Would appreciate any other concerns I should consider when choosing linear convector over standard, electric baseboard.

Thank you.


----------



## PlugsAndLights (Jan 19, 2016)

I prefer the old style baseboards. Like you mentioned, the heat isn't as 
concentrated. Also seems to me the wide open top on the new ones is an
opportunity for combustible debris to fall in and build up. 
P&L


----------



## 99cents (Aug 20, 2012)

You're getting the terms mixed up. Linear is the typical baseboard, a convector is the Euro style convector. Most of the convectors I know of have front discharge.

It depends on the application. If you have a closed room like a bedroom, a single convector is fine. If you have a larger area, spacing out lower wattage convectors is a good idea. Around an exterior door, you might want to install fan forced to heat the area up quicker after the door is opened.

Most often it comes down to cost. Baseboard heaters are cheap in comparison. Euro convectors often have expensive electronic controls.


----------



## B-Nabs (Jun 4, 2014)

99, some of the newer baseboards with vent at the top instead of the front are indeed called linear convectors. Then again some of the manufacturers have two models that look identical to me, one called baseboard and one called linear convector. I don't know what the difference is.

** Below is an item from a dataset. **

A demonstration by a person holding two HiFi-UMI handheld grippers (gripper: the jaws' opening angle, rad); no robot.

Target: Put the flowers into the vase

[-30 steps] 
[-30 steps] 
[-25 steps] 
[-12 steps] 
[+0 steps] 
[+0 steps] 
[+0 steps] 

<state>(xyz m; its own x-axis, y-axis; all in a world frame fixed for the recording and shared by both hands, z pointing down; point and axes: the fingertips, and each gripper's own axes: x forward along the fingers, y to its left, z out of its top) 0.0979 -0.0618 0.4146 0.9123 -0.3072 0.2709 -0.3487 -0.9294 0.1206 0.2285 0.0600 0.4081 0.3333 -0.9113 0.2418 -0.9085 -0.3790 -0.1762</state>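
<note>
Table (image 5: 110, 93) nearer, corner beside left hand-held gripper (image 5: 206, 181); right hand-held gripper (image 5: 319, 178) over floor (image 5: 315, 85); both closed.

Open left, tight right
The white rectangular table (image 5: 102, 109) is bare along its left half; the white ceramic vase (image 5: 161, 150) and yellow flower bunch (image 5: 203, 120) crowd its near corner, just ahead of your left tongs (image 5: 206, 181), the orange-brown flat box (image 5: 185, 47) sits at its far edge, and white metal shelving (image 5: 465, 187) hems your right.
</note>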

Wall convectors are a different animal.


----------



## wcord (Jan 23, 2011)

I've installed a couple of the Dimplex heaters. Never again. The design is a heater waiting to create a fire. Cooks the walls and one can not hang curtains above them. And since under the windows is where heaters are placed, there are going to be curtains. 
The open grill is a magnet for little kids to drop stuff into. Wonder how long it takes to melt a crayon in one of those heaters?
Dimplex has modified the design a bit and even had a kit which would stand the heater off the wall, in order to give better air flow to help prevent the wall from cooking. Didn't work!
Winnipeg Housing Authority specifically prohibits the installation of this type of heater due to the excessive wall temperatures.
Rumor is that the engineer who came up with this design is no longer working for Dimplex

Do you sell a favour and install the conventional style heater, and if space is at a premium, use a fan forced unit.(like a Stelpro RWF)


----------



## sbrn33 (Mar 15, 2007)

I haven't installed a new baseboard heater since I discovered cove heat. 

http://www.radiantsystemsinc.com/


----------